Selton Mello interpretando Lourenço

Geralmente tomamos por ideia que um filme brasileiro precisa do esquema-clichê composto por palavrões, samba, violência, uma mulher curvilínea e muito erotismo a cada cinco minutos de duração. O cheiro do ralo, homônimo do livro de Lourenço Mutarelli e lançado em março de 2007, no entanto, orgulhosamente foge desse padrão pré-estabelecido, e seu diretor Heitor Dhalia nos mostra a história de Lourenço (Selton Mello), um homem com uma estranha obsessão por uma bunda e dono de uma loja especializada em comprar objetos usados, tendo como clientela pessoas que precisam de dinheiro urgentemente. Nesse tipo de negócio, o objeto é adquirido pelo menor preço possível, mas aos poucos Lourenço ultrapassa a barreira do meramente comercial e passa a demonstrar uma personalidade doentia através do humor negro, ironia e jogos perversos com os seus clientes; como o esperado, há um desfecho trágico, mas não tão fácil de se imaginar, o mesmo acontecendo com a dona da bunda pela qual o comprador é obcecado.

Lourenço em alucinação

Este é um longa repleto de simbolismos que são contagiados pelo sutil humor negro do personagem interpretado brilhantemente por Selton Mello, o grande destaque do filme, sendo sua melhor interpretação desde Lavoura Arcaica. À medida em que Lourenço vai perdendo a sua humanidade, dando espaço à frieza e ao sádico prazer que tem ao se ver humilhando e coisificando seus clientes, o forte e enojante cheiro do ralo no banheiro de sua loja vai se intensificando, uma sagaz metáfora à podridão que aos poucos toma conta do personagem.

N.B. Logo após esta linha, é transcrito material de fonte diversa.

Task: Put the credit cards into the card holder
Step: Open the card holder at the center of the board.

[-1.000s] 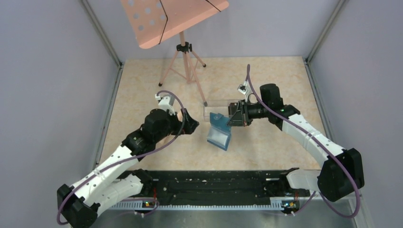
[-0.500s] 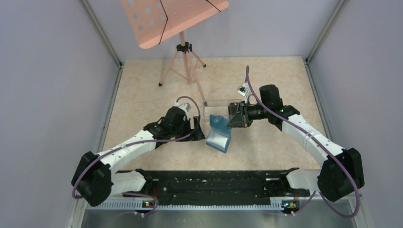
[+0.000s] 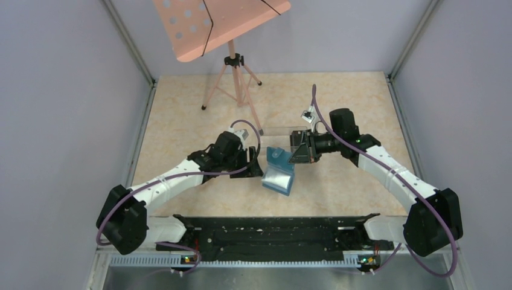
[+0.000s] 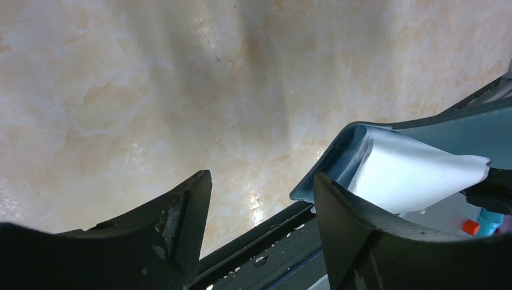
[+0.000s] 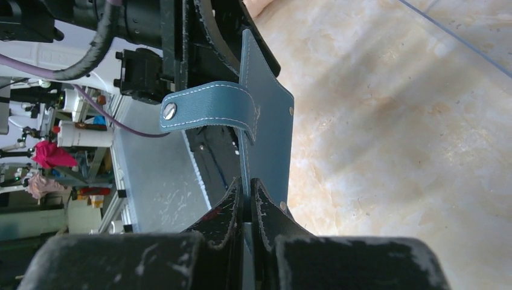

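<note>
Card holder (image 3: 279, 171) hangs between left claw (image 3: 256, 165) and right claw (image 3: 295, 154) (box (image 3: 272, 133) behind).

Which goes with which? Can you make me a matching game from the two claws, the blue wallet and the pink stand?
Things:
1. left gripper
2. right gripper
3. card holder
4. music stand

States:
A. pink, standing at the back
B. teal, spread open
C. jaws apart, nothing between them
D. pinched shut on a teal flap

Pairs: 1-C, 2-D, 3-B, 4-A
</note>
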Controlling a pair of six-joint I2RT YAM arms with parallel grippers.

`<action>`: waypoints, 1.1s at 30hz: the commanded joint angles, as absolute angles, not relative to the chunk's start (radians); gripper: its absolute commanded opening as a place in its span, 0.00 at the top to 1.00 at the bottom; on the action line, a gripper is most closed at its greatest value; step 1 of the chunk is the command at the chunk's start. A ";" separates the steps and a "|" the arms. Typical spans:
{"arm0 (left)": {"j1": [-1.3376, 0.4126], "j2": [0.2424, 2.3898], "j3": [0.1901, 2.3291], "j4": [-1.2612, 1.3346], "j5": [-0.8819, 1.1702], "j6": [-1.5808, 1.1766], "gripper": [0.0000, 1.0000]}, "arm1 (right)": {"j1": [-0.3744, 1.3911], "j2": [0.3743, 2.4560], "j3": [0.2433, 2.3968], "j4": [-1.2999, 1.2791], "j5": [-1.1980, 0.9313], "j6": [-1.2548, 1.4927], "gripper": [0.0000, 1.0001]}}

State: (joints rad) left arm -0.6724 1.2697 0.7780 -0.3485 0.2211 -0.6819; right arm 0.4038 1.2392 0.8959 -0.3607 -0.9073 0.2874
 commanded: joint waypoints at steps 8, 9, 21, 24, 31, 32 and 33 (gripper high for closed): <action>-0.695 1.227 0.904 -0.448 0.208 -0.636 0.36 | 0.402 1.238 0.887 -0.348 -0.895 0.264 1.00; -0.696 1.226 0.908 -0.450 0.206 -0.633 0.36 | 0.401 1.239 0.887 -0.348 -0.896 0.263 1.00; -0.709 1.253 0.945 -0.458 0.204 -0.619 0.35 | 0.402 1.243 0.885 -0.353 -0.895 0.264 1.00; -0.709 1.267 0.960 -0.505 0.164 -0.610 0.35 | 0.402 1.242 0.884 -0.354 -0.895 0.264 1.00; -0.733 1.311 0.964 -0.499 0.182 -0.602 0.35 | 0.402 1.240 0.881 -0.354 -0.895 0.262 1.00; -0.733 1.306 0.960 -0.481 0.192 -0.608 0.35 | 0.401 1.242 0.880 -0.354 -0.894 0.264 1.00; -0.733 1.302 0.956 -0.466 0.201 -0.615 0.35 | 0.401 1.241 0.878 -0.354 -0.894 0.262 1.00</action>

Estamos falando de um homem que abusa de teorias sem lógica para justificar seu comportamento insano, materialista e possessivo, um homem que esqueceu o que é se relacionar emocionalmente e, tomado pela convicção de que possui controle sobre as pessoas envolvidas na trama, se sente no direito de comprá-las, uma clara alusão a como o capitalismo pode influenciar nos valores de uma pessoa. Esse materialismo também é evidenciado quando o Lourenço identifica as pessoas pelos objetos que elas têm a lhe oferecer e pela bunda da garçonete, cuja dona ele não lembra o nome e chega até mesmo a confundi-la com outra mulher. Toda a coisificação que impregna o longa pode indicar um profundo medo do personagem se envolver emocionalmente com outras pessoas, e ele evita esse contato pondo o dinheiro como barreira de proteção.

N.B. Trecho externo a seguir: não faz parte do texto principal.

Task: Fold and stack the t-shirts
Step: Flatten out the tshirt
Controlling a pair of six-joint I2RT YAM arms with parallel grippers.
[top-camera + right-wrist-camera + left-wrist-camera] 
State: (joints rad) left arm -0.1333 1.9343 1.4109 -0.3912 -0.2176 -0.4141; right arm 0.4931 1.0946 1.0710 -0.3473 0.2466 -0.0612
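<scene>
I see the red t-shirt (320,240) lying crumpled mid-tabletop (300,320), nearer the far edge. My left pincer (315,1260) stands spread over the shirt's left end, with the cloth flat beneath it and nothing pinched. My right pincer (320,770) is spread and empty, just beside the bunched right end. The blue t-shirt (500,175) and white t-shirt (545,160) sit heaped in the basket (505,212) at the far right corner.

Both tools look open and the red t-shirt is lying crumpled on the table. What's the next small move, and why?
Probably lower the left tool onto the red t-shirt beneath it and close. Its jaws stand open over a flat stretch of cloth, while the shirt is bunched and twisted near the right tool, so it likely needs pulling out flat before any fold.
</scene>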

Lourenço e a bunda, cena que mostra a mente perturbada e fragilidade emotiva do comprador

Outro ponto que é digno de atenção é a direção de arte e fotografia do filme, que retrataram brilhantemente a visão de mundo de Lourenço, um mundo sem cores vivas, tedioso, quadrado e sujo… Um mundo melancólico, quieto e silencioso, que mal consegue conter uma avalanche de ansiedade, medo e manias estranhas. As cores só voltam quando Lourenço vê a garçonete e dona de sua maior obsessão.

O cheiro do ralo é um filme melancólico, intimista, que reflete uma sociedade em colapso por causa do capitalismo e gera risadas cheias de culpa e reflexão por ser uma comédia inteligente.